Já questões que em 1999 determinaram o "chumbo", por Jorge Sampaio, de uma lei socialista (aprovada com os votos do PS e do PP) - a limitação do número de embriões a criar e a restrição ao diagnóstico pré-implantatório, que segundo os especialistas impossibilitavam o sucesso da técnica -, estão apenas presentes no projecto do PSD, que limita a três os ovócitos a serem inseminados por mulher e admite apenas o diagnóstico se "não implicar a destruição de embriões". O projecto deste partido é aliás muitíssimo restritivo, proibindo o recurso às "mães portadoras" ou à maternidade de substituição, admitidas pelo PS, PCP e BE.
Também a possibilidade de investigação em embriões, outro engulho em anteriores discussões, foi desbloqueada em todos os projectos, ainda que com restrições diferenciadas (o do PSD admite-a apenas "em benefício do embrião"), talvez em reflexo do último parecer sobre o assunto do Conselho Nacional de Ética para as Ciências da Vida, que pela primeira vez admitiu essa possibilidade.
Infertilidade é doença. A asserção de que a infertilidade é uma doença e deve ser como tal encarada - explícita em todos os projectos, à excepção, uma vez mais, do PSD - implica que se onere o Serviço Nacional de Saúde com parte das custas do processo de procriação medicamente assistida (PMA) e se impute aos seguros de saúde o suporte de outra parte das despesas (proposta de PCP e BE). Mas Mário Sousa, professor na Faculdade de Medicina do Porto e um dos mais reputados especialistas portugueses de reprodução assistida e investigação com embriões, confessa-se desiludido. "Há avanços. É bom que se autorize a doação de espermatozóides, óvulos e embriões - com a excepção do PSD, que só admite a adopção de embriões - e os diagnósticos genéticos. Porém, há grandes falhas."

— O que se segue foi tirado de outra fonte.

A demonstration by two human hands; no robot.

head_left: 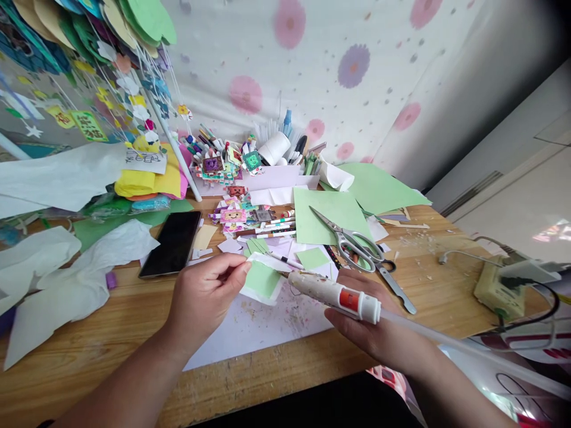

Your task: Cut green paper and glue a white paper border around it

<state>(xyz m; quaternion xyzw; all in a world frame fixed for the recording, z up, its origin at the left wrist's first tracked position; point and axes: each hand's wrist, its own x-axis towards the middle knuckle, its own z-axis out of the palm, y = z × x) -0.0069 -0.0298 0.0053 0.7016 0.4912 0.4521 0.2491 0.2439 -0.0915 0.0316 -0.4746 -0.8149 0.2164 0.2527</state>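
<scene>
Between thumb and fingers, my left hand (pixel 209 291) pinches the corner of a small white piece of paper with a green square (pixel 263 279) on it. My right hand (pixel 361 321) is wrapped round a white hot glue gun (pixel 321 288) with an orange patch. A long glue stick (pixel 468 351) sticks out of its back end. The nozzle points left and lies at the right edge of the green square; whether it touches cannot be made out. Underneath is a white sheet (pixel 232 339) with specks and scraps on it.
Steel scissors (pixel 352 241) lie on a green sheet (pixel 312 202) beyond my right hand. A black phone (pixel 172 244) rests left of centre. Crumpled white paper (pixel 89 273) covers the left side. Pens (pixel 214 142) stand at the back; a power strip (pixel 499 291) with cables is at right.
</scene>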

Desde logo, para este investigador, o facto de as mulheres sós terem sido ignoradas pelo PS e BE ("O que será isso das mulheres sós inférteis de que fala o BE?", pergunta), assim como a não contemplação do "bebé medicamento". "Nós fazemos isso há anos em Portugal, seleccionamos embriões para possibilitar um transplante de sangue do cordão umbilical para salvar um filho já existente do casal. É um retrocesso muito grande." Este especialista está também em desacordo com os limites de idade, mínimo e máximo, impostos por todos os projectos. "Porque é que uma mulher só há-de poder ser candidata a PMA até aos 45 anos? Essa agora! Porque é que não deixam os médicos ajuizar aquilo que só pode ser ajuizado por critério científico?" Também o limite mínimo de 18 anos lhe suscita reservas, ainda que menores "Há minorias em que os 16 anos são a maioridade..."
"Ofensa a famílias não clássicas". Desolado, Mário Sousa vê-se a "enviar gente para Espanha", como aliás já faz agora, por ausência de resposta dos serviços portugueses. "Estou sempre a enviar mulheres para lá. É muito mau, até porque essas pessoas depois têm de lá ter os bebés."
É certo que o PCP elaborou um projecto mais próximo da prática actual de PMA em Portugal, quer em hospitais quer em centros privados, e daquilo que em países como o Reino Unido e a Espanha foi consignado em propostas de lei recentes (uma comissão nomeada pela Câmara dos Comuns inglesa para avaliar a lei anterior, de 1990, considerou que a disposição desta que definia como preferível a existência de uma família constituída por pai e mãe conformava "uma ofensa inaceitável às famílias não clássicas") .
É expectável, porém, que as propostas mais ousadas do PCP, como a permissão da inseminação pós-mortem (a utilização do esperma de um membro de um casal que tenha dado autorização para o facto) fiquem pelo caminho, por minoritárias, mesmo que, como se prevê, os quatro projectos baixem à comissão para discussão na especialidade sem votação prévia.